> Aim of the task:
Go to the line containing "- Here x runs" in the records below and print it and every following line exactly, on through the line containing "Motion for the", then stop.

> Supplied material:
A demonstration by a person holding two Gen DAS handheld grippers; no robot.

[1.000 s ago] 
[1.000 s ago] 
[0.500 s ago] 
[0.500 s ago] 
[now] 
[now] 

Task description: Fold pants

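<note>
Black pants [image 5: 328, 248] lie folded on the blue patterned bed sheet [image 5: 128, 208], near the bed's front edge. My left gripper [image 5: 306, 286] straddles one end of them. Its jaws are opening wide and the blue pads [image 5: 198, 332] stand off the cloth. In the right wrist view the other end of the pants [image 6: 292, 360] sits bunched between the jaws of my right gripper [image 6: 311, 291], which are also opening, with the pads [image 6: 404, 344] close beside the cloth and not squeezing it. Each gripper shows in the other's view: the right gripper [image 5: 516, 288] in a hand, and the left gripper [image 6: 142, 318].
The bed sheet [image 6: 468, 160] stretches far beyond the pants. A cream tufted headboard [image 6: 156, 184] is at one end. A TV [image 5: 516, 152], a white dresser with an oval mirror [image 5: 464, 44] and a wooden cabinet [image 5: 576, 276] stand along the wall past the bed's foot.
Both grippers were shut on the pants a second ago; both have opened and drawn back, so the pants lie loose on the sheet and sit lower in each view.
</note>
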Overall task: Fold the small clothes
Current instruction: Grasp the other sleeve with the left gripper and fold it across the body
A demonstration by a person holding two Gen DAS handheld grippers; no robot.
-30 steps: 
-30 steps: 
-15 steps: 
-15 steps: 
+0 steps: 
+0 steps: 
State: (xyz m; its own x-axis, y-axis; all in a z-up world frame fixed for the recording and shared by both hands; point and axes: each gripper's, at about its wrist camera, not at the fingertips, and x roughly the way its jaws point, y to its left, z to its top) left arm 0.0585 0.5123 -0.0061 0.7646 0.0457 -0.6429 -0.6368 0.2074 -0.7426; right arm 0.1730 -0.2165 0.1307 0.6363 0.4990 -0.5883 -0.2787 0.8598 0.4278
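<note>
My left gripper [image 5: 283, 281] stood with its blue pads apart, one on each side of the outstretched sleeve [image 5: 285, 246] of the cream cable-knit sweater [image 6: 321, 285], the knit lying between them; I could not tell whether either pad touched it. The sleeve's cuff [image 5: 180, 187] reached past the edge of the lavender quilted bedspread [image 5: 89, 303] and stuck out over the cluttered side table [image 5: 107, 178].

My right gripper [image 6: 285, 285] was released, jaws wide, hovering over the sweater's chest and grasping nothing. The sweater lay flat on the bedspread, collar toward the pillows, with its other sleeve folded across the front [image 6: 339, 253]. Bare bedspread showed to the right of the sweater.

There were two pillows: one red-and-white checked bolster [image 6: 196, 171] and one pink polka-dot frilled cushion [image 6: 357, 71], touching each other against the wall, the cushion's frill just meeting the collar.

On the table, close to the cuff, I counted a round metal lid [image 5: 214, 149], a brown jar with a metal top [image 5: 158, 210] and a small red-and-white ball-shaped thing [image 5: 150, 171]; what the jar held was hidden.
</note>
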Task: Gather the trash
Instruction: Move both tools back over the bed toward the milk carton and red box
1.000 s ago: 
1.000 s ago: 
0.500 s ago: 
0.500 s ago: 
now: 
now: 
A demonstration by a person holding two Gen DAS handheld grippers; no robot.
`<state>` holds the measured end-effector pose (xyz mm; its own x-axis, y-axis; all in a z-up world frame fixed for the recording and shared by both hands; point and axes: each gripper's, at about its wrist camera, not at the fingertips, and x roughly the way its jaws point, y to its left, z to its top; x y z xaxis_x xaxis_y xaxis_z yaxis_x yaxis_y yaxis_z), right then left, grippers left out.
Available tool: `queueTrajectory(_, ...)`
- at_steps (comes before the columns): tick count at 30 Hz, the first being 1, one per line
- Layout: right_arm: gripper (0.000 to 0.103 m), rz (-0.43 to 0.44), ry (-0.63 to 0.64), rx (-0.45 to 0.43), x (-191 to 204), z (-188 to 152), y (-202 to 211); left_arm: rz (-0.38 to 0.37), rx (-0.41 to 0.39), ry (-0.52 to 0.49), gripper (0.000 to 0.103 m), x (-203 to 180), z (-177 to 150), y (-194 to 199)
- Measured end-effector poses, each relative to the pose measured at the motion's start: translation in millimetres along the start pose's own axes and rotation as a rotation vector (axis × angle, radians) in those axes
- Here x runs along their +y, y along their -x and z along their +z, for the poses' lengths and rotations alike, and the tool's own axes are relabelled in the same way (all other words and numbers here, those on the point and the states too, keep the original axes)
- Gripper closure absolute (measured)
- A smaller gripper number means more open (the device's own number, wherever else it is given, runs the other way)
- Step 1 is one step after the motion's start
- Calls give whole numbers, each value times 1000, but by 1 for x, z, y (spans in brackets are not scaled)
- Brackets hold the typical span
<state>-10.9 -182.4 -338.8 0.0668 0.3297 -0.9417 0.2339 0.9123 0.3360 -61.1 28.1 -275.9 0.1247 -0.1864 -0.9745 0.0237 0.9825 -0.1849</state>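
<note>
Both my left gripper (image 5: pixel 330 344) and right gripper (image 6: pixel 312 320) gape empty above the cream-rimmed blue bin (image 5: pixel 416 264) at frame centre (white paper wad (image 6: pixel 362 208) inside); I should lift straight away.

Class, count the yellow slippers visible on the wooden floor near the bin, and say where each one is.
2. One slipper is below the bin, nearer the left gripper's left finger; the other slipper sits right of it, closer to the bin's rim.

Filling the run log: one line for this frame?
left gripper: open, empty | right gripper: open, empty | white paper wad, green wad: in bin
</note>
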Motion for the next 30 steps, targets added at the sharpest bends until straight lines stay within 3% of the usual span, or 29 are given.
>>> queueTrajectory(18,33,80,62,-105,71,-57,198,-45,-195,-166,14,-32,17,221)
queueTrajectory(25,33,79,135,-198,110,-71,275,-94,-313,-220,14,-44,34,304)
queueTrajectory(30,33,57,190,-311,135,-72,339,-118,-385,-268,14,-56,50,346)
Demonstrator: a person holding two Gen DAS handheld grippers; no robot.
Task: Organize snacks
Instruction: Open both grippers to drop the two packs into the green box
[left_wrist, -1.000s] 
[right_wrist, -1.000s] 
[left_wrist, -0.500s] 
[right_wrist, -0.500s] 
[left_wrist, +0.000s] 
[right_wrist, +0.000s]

> Exercise result:
- Here x runs along their +y, y along their -x and z along their +z, for the poses' lengths and rotations alike, and the tool's own axes are relabelled in the same way (all other words and numbers here, those on the point and the states too, keep the original axes)
- Gripper closure absolute (measured)
- A smaller gripper number means more open (the device's own number, wherever else it is given, runs the other way)
- Step 1 is one step after the motion's start
- Calls give whole numbers, each value times 1000, but by 1 for x, z, y (spans in brackets are not scaled)
- Brackets hold the typical span
<state>-10.9 -182.4 -338.8 0.0668 0.3297 -0.9417 0.2339 0.9123 0.3360 -61.1 28.1 -275.9 0.1247 -0.1864 -0.9745 0.0237 0.9825 -0.1849</state>
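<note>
Both my left gripper (image 5: pixel 330 344) and right gripper (image 6: pixel 312 320) gape empty above the cream-rimmed blue bin (image 5: pixel 416 264) at frame centre (white paper wad (image 6: pixel 362 208) inside); I should lift straight away.

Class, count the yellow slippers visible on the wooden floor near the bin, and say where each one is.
2. One slipper is below the bin, nearer the left gripper's left finger; the other slipper sits right of it, closer to the bin's rim.

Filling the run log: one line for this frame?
left gripper: open, empty | right gripper: open, empty | white paper wad, green wad: in bin
</note>
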Motion for the next 30 steps, targets added at the sharpest bends until straight lines stay within 3% of the usual span, or 29 are given.

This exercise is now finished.